Contemporary California-based visual artist

Zheng Chongbin (born 1961, Shanghai) is an American contemporary visual artist, who has worked in ink and acrylic paintings, light and space installations and digital media. His practice is influenced by New Materialism. Zheng's works are located in museum and private collections in the US, Europe and Asia, including New York's Metropolitan Museum of Art, London's British Museum and Hong Kong's M+.

== Early life ==
Zheng started his art training in 1970s Shanghai during the Cultural Revolution (1966–1976), taking private art classes run by Mu Yilin and Chen Jialing. During his formative years China's art education system followed the principles of classic Chinese art and Soviet Socialist Realism. Zheng's graduation project was influenced by this environment, resulting in gongbi ink paintings, depicting scenes of Tibetan rural life and labour, observed during a 1983 trip to Tibet.
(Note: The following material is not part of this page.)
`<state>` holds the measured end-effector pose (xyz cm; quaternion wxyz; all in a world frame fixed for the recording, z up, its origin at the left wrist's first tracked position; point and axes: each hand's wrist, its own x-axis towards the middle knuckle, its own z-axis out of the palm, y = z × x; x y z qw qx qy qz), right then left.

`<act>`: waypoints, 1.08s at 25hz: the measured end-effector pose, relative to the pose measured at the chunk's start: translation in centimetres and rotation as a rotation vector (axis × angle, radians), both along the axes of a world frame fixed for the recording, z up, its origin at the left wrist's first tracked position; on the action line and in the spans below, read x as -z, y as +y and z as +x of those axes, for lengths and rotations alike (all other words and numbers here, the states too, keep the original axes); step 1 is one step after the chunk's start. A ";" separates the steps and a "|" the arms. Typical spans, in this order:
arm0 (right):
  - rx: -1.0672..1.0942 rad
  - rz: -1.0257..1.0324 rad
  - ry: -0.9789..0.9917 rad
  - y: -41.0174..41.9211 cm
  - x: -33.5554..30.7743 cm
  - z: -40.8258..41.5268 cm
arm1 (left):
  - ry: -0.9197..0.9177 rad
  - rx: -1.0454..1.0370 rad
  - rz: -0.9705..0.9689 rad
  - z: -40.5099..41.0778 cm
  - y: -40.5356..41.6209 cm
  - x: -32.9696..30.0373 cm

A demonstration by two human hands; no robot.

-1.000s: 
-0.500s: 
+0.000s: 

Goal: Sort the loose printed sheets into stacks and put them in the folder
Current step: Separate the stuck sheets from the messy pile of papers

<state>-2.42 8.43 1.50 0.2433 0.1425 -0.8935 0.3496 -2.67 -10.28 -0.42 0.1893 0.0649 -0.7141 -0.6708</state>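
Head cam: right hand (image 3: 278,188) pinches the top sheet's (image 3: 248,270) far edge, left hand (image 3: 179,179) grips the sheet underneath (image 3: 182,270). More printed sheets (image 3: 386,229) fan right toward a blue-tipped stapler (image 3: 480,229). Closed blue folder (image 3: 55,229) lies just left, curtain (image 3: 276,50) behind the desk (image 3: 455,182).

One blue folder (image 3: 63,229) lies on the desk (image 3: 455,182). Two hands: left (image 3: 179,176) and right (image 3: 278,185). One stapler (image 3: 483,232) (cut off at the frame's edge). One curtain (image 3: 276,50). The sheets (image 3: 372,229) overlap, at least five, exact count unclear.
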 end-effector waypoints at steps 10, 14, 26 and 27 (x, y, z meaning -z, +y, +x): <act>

From 1984 to 1988, Zheng worked as a teacher in figurative Chinese ink painting at the Zhejiang Academy of Fine Arts. During the 1980s, China's Open Door Policy allowed access to previously forbidden art forms, including Impressionism and American Abstract Expressionism. In 1985, Zheng travelled to Beijing with artist Andreas Schmid to see an exhibition Rauschenberg Overseas Cultural Interchange at Beijing's National Art Museum of China. These exposures impacted Zheng's early works, including Another State of Man (second half of the 1980s), where he combined ink and acrylic on paper to create anthropomorphic figures inspired by Francis Bacon and Max Beckmann. In 1988, Zheng had a solo exhibition Chongbin Zheng, organised by the Shanghai Art Museum.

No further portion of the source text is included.